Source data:
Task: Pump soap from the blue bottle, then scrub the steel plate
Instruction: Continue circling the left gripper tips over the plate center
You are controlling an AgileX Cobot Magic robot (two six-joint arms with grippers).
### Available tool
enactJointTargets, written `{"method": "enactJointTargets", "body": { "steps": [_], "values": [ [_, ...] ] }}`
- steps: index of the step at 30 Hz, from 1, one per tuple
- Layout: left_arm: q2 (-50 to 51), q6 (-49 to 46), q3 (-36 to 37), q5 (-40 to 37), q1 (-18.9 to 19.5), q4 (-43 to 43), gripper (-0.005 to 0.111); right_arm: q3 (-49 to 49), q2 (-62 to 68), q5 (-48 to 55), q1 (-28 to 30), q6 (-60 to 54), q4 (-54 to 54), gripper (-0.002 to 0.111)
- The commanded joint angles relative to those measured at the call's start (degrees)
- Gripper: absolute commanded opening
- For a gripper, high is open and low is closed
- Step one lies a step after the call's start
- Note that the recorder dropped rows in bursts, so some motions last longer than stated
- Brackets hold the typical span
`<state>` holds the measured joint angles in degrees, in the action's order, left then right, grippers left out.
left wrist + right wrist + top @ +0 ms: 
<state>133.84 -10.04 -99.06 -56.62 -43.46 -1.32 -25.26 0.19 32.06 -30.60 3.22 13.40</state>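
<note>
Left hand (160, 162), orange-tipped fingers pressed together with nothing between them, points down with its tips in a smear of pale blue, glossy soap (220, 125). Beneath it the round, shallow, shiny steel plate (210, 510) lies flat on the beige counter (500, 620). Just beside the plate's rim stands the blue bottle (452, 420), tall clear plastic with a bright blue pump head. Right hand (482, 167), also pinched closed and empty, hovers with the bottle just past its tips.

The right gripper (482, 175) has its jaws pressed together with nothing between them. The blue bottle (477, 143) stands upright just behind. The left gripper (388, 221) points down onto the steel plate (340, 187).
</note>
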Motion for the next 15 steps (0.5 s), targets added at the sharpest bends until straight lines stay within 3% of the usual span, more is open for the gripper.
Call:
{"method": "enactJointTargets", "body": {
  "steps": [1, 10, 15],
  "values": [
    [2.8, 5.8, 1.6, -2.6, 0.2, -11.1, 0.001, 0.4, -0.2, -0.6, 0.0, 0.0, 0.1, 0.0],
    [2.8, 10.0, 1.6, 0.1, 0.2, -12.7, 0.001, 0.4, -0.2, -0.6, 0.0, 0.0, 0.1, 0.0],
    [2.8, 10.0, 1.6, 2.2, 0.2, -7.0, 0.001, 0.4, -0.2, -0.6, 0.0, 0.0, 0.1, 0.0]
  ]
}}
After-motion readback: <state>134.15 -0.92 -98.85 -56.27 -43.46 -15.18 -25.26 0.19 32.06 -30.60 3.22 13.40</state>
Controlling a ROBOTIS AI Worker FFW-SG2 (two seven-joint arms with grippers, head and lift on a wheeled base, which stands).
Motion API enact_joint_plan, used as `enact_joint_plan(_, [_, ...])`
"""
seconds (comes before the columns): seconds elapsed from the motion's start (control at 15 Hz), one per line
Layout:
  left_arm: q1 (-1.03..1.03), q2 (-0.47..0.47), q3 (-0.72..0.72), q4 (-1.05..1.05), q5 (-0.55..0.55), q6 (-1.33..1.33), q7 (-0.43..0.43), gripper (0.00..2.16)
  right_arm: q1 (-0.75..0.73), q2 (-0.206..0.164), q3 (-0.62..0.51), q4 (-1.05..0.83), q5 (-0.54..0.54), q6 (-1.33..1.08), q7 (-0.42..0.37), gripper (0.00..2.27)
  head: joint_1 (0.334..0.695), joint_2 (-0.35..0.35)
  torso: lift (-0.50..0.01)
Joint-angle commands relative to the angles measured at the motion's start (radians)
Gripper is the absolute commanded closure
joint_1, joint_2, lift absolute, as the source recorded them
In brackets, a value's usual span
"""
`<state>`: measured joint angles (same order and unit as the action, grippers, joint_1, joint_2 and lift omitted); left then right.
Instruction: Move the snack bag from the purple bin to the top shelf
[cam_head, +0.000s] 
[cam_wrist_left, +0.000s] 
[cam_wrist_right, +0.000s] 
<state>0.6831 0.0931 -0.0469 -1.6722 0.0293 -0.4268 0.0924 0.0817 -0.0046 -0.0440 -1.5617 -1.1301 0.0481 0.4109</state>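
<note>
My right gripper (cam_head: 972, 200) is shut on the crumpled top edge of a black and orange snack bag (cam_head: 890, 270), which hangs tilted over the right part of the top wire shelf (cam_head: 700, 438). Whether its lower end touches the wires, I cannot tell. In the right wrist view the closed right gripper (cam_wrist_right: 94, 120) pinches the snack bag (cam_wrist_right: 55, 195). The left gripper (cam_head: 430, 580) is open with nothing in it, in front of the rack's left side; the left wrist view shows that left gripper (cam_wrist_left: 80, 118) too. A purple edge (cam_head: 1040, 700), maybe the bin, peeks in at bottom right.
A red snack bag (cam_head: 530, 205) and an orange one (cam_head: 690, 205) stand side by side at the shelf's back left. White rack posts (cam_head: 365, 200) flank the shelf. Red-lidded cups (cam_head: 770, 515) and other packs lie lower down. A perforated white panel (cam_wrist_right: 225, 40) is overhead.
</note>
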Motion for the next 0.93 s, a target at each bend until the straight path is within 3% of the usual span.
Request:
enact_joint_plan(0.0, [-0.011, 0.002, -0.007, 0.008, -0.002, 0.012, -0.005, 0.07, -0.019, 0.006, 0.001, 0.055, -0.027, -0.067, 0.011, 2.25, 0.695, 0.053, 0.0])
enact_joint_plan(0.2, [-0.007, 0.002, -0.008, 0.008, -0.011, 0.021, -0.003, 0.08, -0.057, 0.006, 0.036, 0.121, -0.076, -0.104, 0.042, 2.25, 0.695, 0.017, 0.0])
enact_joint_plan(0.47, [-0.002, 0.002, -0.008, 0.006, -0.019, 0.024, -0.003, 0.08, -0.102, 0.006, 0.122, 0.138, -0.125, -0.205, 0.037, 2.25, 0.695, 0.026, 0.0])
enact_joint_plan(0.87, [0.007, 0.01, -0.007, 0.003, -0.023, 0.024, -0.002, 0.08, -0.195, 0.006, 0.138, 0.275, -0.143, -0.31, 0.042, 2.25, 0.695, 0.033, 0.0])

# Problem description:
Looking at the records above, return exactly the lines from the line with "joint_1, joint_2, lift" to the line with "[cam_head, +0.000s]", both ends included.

# Task response:
joint_1, joint_2, lift absolute, as the source recorded them
In brackets, a value's usual span
"""
`<state>`: measured joint angles (same order and unit as the action, grippers, joint_1, joint_2 and lift omitted); left then right.
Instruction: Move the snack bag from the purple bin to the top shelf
[cam_head, +0.000s] 

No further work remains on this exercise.